Since this was the last stage before the rest day Gabs prepared a special dinner of pan-fried scallops with cauliflower. Another 10g of butter in this recipe, the buerremetric counter now sits on 130g.
Looks like from the small amounts of butter added day by day, Gabs has taken a leaf from the Skybot’s book and implemented a marginal gains strategy.
Out on the course the teams assembled at the start which was more of a start speed hump than a start house.
A much depleted Orica-GreenEDGE was the first to go. If they’d had the full complement of riders they would have been favourites to win the stage but with three out due to injury and a badly battered Bling on the team the aim was to finish with their chins up – or down I should say because you want to be sitting as low as possible to get the maximum aerodynamic advantage on a TT bike.
Paul noted the similarity in times of OGEs Yates twins at this Tour. Well Paul, since natural cloning hasn't been banned by the UCI it's no real surprise there's only a small time gap between Simon and Adam.
Asstana started out strong with some textbook paceline 101 but by the time the team reached the ‘tunnel of noise’ their performance had turned into one big scrappy mess with Nibs dangling off the back. Still they managed to clock a pretty good time and even got to sit on the barbecue hot seat.
The tunnel of noise, which is the new corridor of noise in Phil and Paul speak, seemed to cause problems for the riders who had trouble yelling out instructions to team mates over the fans.
Back in the caravan of noise Paul was stuck on repeat; “the finish time is taken on the fifth man.” Check. “Brittany is the epicentre of French cycling.” Check. I swear all this ‘fifth man’ talk would make great material for the Twelfth Man, although their gig is cricket.
Tejay after his ride
The noise from the fans caused some real bother for the Moviestars who in an attempt to use hand signals looked to be drowning not waving. Despite this they managed to knock off Asstana by 31 seconds and finished third. It came down to one man, Alejandro Valverde, who according to Paul, “doesn’t have a V8 engine or even a V12 engine, he’s a Ferrari.”
Clearly Paul was taken by Valverde and noted, "If you're the strongest man it's fantastic, you're having a bit of a floater." Er, thanks Paul.
An under-strength Katusha finished back in nineteenth place and did their best to stay away from the white lines. Tinko Soxo Saxo put in a workman like effort to finish in fourth.

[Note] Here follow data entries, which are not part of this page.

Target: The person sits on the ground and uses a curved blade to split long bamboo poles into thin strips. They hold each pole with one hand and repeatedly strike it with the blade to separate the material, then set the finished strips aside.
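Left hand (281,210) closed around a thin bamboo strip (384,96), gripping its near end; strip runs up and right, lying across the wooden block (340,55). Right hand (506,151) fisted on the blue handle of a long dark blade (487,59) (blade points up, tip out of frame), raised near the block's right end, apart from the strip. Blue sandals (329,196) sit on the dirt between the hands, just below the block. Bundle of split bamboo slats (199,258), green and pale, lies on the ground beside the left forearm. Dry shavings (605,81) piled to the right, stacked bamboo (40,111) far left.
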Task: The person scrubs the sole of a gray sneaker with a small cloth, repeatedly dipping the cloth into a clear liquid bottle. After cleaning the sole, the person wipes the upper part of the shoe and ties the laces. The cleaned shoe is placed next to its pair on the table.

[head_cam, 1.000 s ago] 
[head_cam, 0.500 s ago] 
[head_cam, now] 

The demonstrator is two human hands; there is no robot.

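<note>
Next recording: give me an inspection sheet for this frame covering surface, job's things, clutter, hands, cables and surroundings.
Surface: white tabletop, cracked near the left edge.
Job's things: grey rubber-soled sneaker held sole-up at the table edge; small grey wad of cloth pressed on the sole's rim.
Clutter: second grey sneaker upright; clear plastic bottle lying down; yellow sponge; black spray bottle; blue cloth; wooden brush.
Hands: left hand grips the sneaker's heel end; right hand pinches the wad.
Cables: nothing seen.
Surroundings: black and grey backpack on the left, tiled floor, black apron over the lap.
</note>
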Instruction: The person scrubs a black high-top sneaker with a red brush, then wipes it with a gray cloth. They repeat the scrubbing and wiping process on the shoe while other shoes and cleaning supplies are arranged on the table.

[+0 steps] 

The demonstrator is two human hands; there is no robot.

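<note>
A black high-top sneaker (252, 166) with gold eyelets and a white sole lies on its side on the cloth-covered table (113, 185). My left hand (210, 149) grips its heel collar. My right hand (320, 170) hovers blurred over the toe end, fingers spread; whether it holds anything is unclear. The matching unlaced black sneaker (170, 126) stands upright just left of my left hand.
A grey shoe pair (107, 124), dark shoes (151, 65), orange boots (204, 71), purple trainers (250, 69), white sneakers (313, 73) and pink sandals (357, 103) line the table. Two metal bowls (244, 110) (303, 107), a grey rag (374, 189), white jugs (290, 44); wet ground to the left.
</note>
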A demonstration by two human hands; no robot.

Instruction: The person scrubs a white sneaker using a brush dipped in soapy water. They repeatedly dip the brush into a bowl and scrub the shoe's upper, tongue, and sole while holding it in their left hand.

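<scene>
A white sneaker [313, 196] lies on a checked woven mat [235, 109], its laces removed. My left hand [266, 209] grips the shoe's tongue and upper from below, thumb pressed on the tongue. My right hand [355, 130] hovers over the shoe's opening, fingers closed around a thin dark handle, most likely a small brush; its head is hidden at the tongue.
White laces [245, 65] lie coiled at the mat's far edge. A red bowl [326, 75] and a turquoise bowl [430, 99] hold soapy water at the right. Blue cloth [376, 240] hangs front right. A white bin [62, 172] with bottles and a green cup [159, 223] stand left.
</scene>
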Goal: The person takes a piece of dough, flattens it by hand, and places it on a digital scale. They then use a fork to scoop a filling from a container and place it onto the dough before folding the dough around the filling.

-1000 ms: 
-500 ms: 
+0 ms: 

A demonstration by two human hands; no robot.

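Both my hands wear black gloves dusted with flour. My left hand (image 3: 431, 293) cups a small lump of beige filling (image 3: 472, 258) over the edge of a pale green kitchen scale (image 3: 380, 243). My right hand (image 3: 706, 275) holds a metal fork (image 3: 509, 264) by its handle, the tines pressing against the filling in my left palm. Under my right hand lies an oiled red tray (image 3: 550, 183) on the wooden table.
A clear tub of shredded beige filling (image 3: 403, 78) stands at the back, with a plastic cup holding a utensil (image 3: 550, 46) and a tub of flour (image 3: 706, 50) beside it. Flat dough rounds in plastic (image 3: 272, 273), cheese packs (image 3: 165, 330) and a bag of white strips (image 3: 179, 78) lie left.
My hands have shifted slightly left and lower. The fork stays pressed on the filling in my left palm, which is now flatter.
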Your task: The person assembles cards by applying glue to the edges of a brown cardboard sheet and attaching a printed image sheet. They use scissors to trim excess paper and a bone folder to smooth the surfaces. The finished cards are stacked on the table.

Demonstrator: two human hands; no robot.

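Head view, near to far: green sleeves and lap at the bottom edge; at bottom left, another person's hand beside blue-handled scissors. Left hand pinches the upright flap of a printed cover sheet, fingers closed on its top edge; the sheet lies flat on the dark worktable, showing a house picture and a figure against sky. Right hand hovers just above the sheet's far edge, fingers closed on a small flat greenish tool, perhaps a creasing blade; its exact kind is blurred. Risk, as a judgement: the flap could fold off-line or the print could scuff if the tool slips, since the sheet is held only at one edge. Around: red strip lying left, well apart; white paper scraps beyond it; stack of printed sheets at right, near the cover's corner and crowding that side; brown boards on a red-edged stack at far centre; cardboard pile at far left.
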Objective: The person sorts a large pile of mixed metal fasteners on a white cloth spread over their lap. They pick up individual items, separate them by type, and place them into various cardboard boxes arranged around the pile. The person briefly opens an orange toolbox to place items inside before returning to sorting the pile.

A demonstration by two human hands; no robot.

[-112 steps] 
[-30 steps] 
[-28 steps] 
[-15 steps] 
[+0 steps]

Then it was down to the last teams, the Skybots v BMC. Sky’s riding high with Chris Froome in yellow with a solid squad around him. BMC aimed not just to win the stage but to try and snatch the golden fleece for Tejay van Garderen as well.
Reigning world TTT champions BMC rode hard to post the best time of the day. As the riders came in across the line Phil noticed van Garderen had worked really hard and his “mouth was opening and closing like a gold fish.”
Then it was down to the last team of the day, the Skybots. They looked dangerous at the time checks but fell just one second short to BMC. Froome managed to hold a 12 second lead over van Garderen.
There was a bit of a hold up with Froome’s podium preso with talk of officials going through bikes like shit through a goose checking for hidden motors again. Spare me.
Post race Tomo and Macka caught up with Tasmanian Richie Porte who spilled the beans on the worst kept secret in cycling history – that Porte would be leaving the Skybots. Seems he doesn’t want to be Froomey’s roomey no more. Where to next, BMC, the OGEs? Watch this space.
Looking back over the week this certainly was no easy start to the Tour. Some riders may be thinking that after the mayhem of the first week the mountains will be a relief.